Latest revision as of 23:32, 4 October 2013

Modeling

B. fruity exploits bacterial ethylene to ripen fruit. Given ethylene dangerous characteristics (flammable, asphyxiating, explosive) it is even more important to maintain ethylene concentration under a certain threshold or, even better, inside a certain interval.

For this purpose, we planned to model our light-regulated system and use the results to determine the required light induction pattern. Given the complexity of the system and the fact that many variables are not present in literature, we hypothesized intra-cellular concentrations of reporter protein and estimated the parameters from these hypothetic data. This might be used as a proof of concept.

Of course a better approach would be to obtain experimental data on the intracellular concentration of the reporter protein. We are in the process of improving the model.

The model

For simplicity, we did not model the entire circuit (that can be found in the datapage). Instead, the model is based on the BBa_K1065302 part, that consists of YF1 and FixJ under R0010 followed by the amilGFP reporter gene under pFixK2. YF1 is the photo-sensor, FixJ is the response regulator (phosphorylated by YF1) and pFixK2 is the target of FixJ-P.

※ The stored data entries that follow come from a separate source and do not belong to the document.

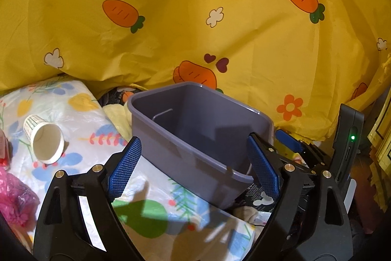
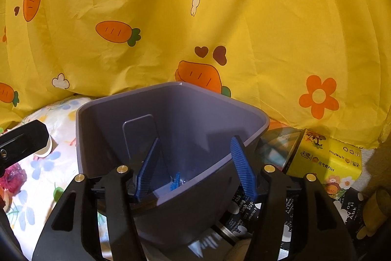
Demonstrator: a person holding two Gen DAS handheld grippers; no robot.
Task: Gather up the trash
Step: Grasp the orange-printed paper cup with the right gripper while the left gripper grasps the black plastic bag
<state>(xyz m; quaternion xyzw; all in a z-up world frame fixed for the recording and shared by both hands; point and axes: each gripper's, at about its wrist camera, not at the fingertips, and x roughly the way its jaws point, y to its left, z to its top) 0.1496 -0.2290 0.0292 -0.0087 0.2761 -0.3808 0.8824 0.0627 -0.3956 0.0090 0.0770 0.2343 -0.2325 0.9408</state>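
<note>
A grey-purple plastic bin stands tilted on the bedding, its mouth facing me. My left gripper is open in front of the bin's near wall with nothing between its pads. My right gripper is open astride the bin: the left finger is inside and the right finger is by the near wall's rim. A small blue scrap lies at the bottom of the bin. A white checked paper cup lies on its side at the left, beside a crumpled pink plastic wad.
A yellow carrot-print sheet rises behind everything. The cup rests on floral white bedding. A yellow tissue pack and black printed cloth lie right of the bin. The right gripper's body with a green light shows at the left wrist view's right edge.
</note>
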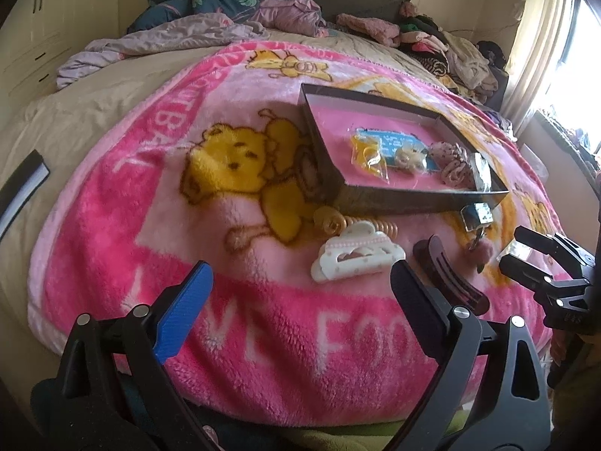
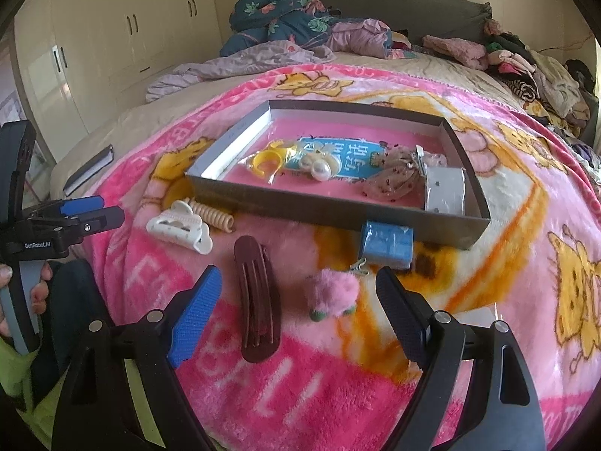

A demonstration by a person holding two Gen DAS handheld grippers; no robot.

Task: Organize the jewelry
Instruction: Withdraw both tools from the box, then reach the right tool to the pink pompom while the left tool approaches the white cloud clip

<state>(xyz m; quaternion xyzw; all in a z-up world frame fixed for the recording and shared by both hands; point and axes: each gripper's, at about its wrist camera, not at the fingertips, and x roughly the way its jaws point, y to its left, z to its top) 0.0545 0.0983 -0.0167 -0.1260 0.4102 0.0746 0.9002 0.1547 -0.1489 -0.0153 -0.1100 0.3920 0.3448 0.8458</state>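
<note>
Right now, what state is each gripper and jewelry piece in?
Left gripper: open, empty.
Right gripper: open, empty, over the blanket.
Box: open-topped, already holding some pieces.
White claw clip: outside the box, on the blanket.
Spiral hair tie: outside, beside the claw clip.
Brown barrette: outside.
Pink pom-pom charm: outside.
Blue packet: outside, against the box wall.

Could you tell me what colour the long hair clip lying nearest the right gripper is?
The hair clip is dark maroon-brown, clearest in the right wrist view.
</note>
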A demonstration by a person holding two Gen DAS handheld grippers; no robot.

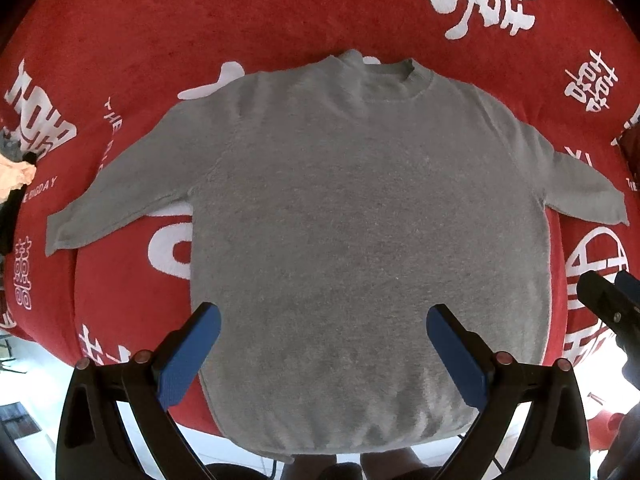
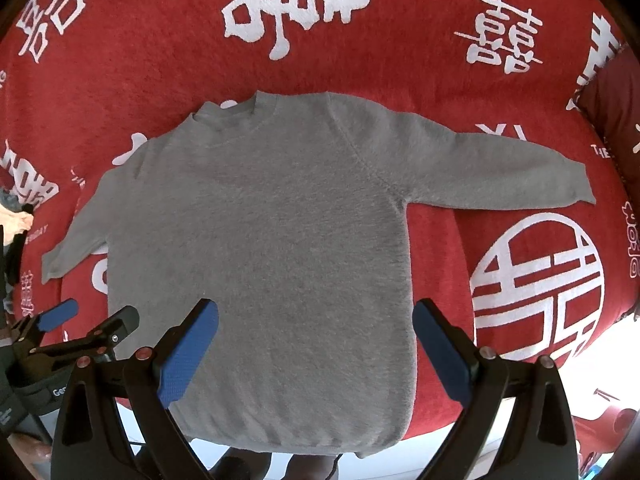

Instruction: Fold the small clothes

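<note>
The grey sweater point(image 1: 360, 240) lies spread flat, front down or up I cannot tell, on a red blanket with white characters point(image 1: 280, 12) — collar at the far side, hem toward the person, both sleeves stretched out to either side. No fold shows anywhere in it: body, left sleeve point(image 1: 120, 188) and right sleeve point(image 2: 500, 176) are all fully laid out, so I judge the smoothing-out to be done and every fold of the task yet to be made. The left claw point(image 1: 324, 324) hangs over the hem end of the sweater with its blue pads wide apart and nothing between them; the right claw point(image 2: 316, 320) sits the same way, spread wide and empty, above the lower right part of the body. Each shows at the edge of the other's view, side by side and apart. What the blanket covers I cannot tell; its near edge drops away just under the hem, with pale floor below. At the far left edge lies a small heap of other clothes point(image 1: 16, 176), peach and dark, well apart from the sweater. A dark red cushion point(image 2: 612, 120) sits at the far right, near the right cuff but not touching it. Nothing lies on the sweater itself, so the sleeves look free to be taken up
</note>
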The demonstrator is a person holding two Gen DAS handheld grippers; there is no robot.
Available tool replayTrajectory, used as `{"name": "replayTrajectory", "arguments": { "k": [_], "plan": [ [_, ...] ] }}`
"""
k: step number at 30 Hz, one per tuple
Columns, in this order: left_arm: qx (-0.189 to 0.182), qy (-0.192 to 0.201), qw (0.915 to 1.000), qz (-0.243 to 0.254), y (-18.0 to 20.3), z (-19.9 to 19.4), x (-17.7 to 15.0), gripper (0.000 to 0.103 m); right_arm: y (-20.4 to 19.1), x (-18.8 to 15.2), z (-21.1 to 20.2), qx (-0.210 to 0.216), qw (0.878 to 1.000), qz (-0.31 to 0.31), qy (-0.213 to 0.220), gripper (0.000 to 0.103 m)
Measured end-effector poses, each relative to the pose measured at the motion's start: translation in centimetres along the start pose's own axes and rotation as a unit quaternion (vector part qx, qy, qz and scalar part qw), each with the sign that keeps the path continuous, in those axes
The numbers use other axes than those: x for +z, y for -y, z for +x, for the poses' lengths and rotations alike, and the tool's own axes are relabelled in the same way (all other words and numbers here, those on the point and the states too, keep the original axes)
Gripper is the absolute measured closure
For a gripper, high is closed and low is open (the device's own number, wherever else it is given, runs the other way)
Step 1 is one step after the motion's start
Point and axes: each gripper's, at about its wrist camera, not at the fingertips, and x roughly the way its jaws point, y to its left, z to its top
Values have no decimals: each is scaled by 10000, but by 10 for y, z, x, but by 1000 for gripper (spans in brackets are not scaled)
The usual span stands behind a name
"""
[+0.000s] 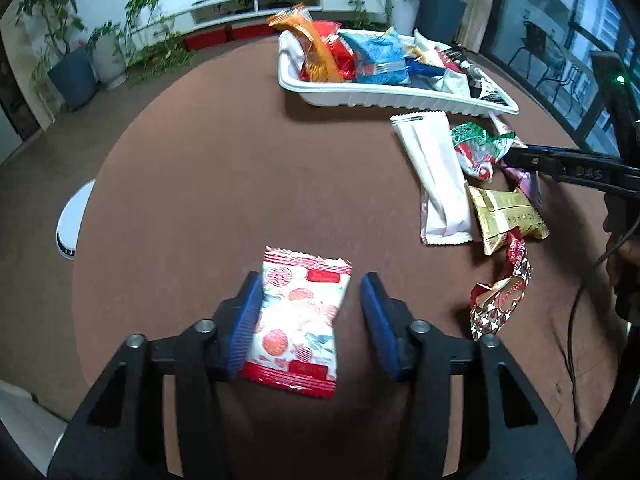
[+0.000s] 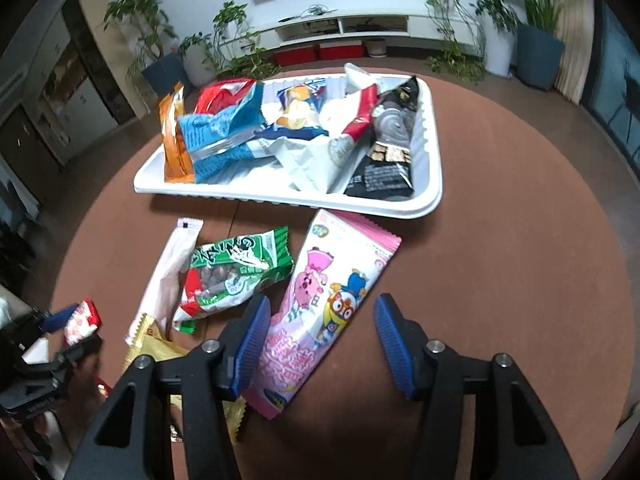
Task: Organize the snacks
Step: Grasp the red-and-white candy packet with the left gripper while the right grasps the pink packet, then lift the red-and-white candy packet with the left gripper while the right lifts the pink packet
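We have the left gripper (image 1: 308, 320) straddling a red-and-white snack packet (image 1: 298, 320) that lies flat on the brown round table (image 1: 192, 184). One blue pad (image 1: 244, 324) touches the packet's edge; the other stands just clear of it, so we count these jaws as apart and the packet as not yet clamped. It lies alone, well apart from the other loose snacks, so nothing else gets caught in the grip. The right gripper (image 2: 320, 344) sits over the lower half of a pink cartoon packet (image 2: 320, 304). One pad lies at or over the packet's edge and the other stands off over bare table, so this gripper too is unclosed and holds nothing. Just beside that packet lie a green-and-red bag (image 2: 236, 276), a long white wrapper (image 2: 168, 276) and a gold packet (image 2: 152, 344), some overlapping. The white tray (image 2: 434, 160) at the far side of the table already holds a heap of bags, which we judge to be the collection point. Both grippers point steeply down so that the pads can close across each packet's narrow width.
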Motion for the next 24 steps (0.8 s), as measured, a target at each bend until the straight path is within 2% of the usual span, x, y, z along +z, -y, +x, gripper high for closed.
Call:
{"name": "replayTrajectory", "arguments": {
  "k": [2, 4, 8, 11, 16, 24],
  "plan": [
    [-1, 45, 10000, 65, 0, 0, 0, 62, -5, -1, 1, -150, 9997, -212, 41, 58],
    [20, 71, 9999, 146, 2, 0, -1, 63, -5, -3, 0, -61, 9997, -230, 47, 64],
    [-56, 72, 9999, 105, 0, -1, -1, 69, 1, -7, -5, 269, 9995, -139, 57, 80],
    [-186, 73, 9998, 48, -2, -3, -2, 72, 6, -12, -13, 561, 9984, 35, 70, 86],
    [-351, 65, 9994, -50, -3, -5, -2, 73, 14, -21, -28, 971, 9948, 220, 206, 89],
    [-582, 164, 9981, -153, 0, -14, -1, 73, 26, -28, -54, 1276, 9894, 515, 454, 90]
  ]
}}
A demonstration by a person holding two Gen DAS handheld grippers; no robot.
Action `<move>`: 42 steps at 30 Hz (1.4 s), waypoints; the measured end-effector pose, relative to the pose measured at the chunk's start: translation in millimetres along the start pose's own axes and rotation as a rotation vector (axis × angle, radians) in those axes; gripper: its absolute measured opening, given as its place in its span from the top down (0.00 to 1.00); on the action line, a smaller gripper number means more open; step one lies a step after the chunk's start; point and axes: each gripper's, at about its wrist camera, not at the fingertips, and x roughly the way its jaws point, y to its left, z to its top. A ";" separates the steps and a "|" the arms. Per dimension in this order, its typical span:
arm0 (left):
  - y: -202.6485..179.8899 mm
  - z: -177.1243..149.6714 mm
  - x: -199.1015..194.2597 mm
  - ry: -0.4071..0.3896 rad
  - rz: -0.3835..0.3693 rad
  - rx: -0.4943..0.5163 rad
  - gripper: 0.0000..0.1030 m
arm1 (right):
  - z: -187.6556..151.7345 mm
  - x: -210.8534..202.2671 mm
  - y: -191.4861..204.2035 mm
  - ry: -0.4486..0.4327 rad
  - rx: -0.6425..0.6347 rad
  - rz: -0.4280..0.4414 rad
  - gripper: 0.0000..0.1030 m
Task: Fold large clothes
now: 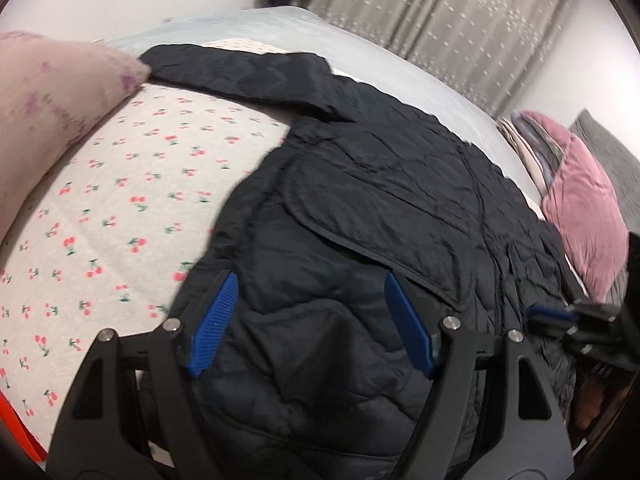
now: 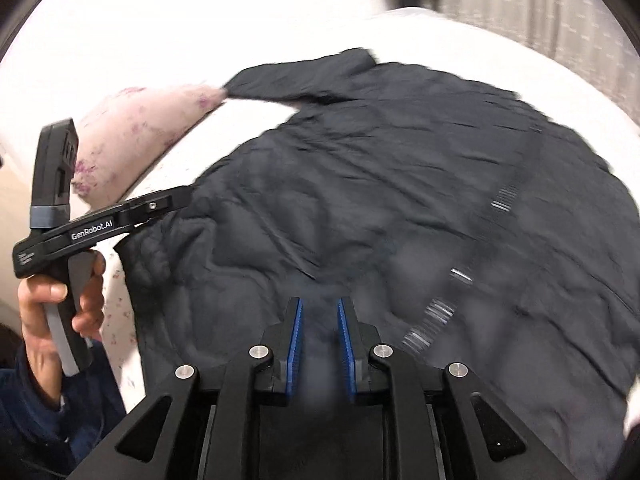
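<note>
Two grippers over one dark quilted jacket, spread across the bed.

Left gripper: jaws stand wide apart, nothing between the blue pads; jacket fabric lies below them, and whether the tips touch it I cannot tell. In the right wrist view the same tool comes in from about 9 o'clock, a hand on its grip, tip at the jacket's near-left edge.

Right gripper: jaws narrow, a slim gap between the pads. The gap reads as blurred dark cloth, but nothing is clearly pinched; I take it as released, jaws only slightly parted. It hangs over the lower middle of the jacket. In the left wrist view it shows at roughly 3 o'clock, low over the jacket's right side.

Jacket: long axis runs from the tools away toward 12 to 1 o'clock. One sleeve stretches off toward 10 or 11 o'clock, its cuff touching a pale floral pillow. The zip line runs diagonally, right of the right gripper.

Judgement: the outstretched sleeve is the loose part, and it lies on the left gripper's side, so that hand looks nearer for bringing it in across the body. The near hem sits under both tools.

Around: cherry-print sheet left of the jacket, a pink cushion at the right edge, curtain beyond the bed.
</note>
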 end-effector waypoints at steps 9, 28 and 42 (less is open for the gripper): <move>-55.2 -9.7 9.1 0.031 -0.045 0.154 0.26 | -79.0 -98.1 -171.9 -0.246 0.475 -0.237 0.20; -114.0 -22.5 46.7 0.139 -0.109 0.254 0.26 | -80.4 -32.5 -267.5 -0.166 0.538 -0.281 0.87; -105.6 -27.0 33.4 0.132 -0.119 0.234 0.26 | -126.2 -93.6 -179.5 -0.185 0.205 -0.253 0.92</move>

The main differences with the complete circuit are:

  1. the inverter, which adds complexity, is not included in the model;
  2. instead of EFE, the model contains the amilGFP reporter gene, which will simplify the retrieving of experimental data for parameter estimation.

Also, a couple of assumptions/approximations have been arranged to simplify the model even more:

  • the LOV domain is responsible for YF1 autodimerization. From literature it appears that YF1 has kinase net activity in the dark and phosphatase net activity in the light. It is not clear whether YF1 is able to phosphorylate FixJ only if dimerized, so the model does not include the dimerization reaction.
  • in the light, YF1 has phosphatase net activity and so is responsible for FixJ-P de-phosphorylation. The model does not contain all the details of this reaction since they are not meaningful for our purpose.
Figure 1 shows the modeled pathway. You can download our model (COPASI) here.
Figure 1: the image shows the model behavior in the light (right) and in the dark (left). Red arrows indicate degradation reactions. In the light YF1 acts both as kinase and phosphatase.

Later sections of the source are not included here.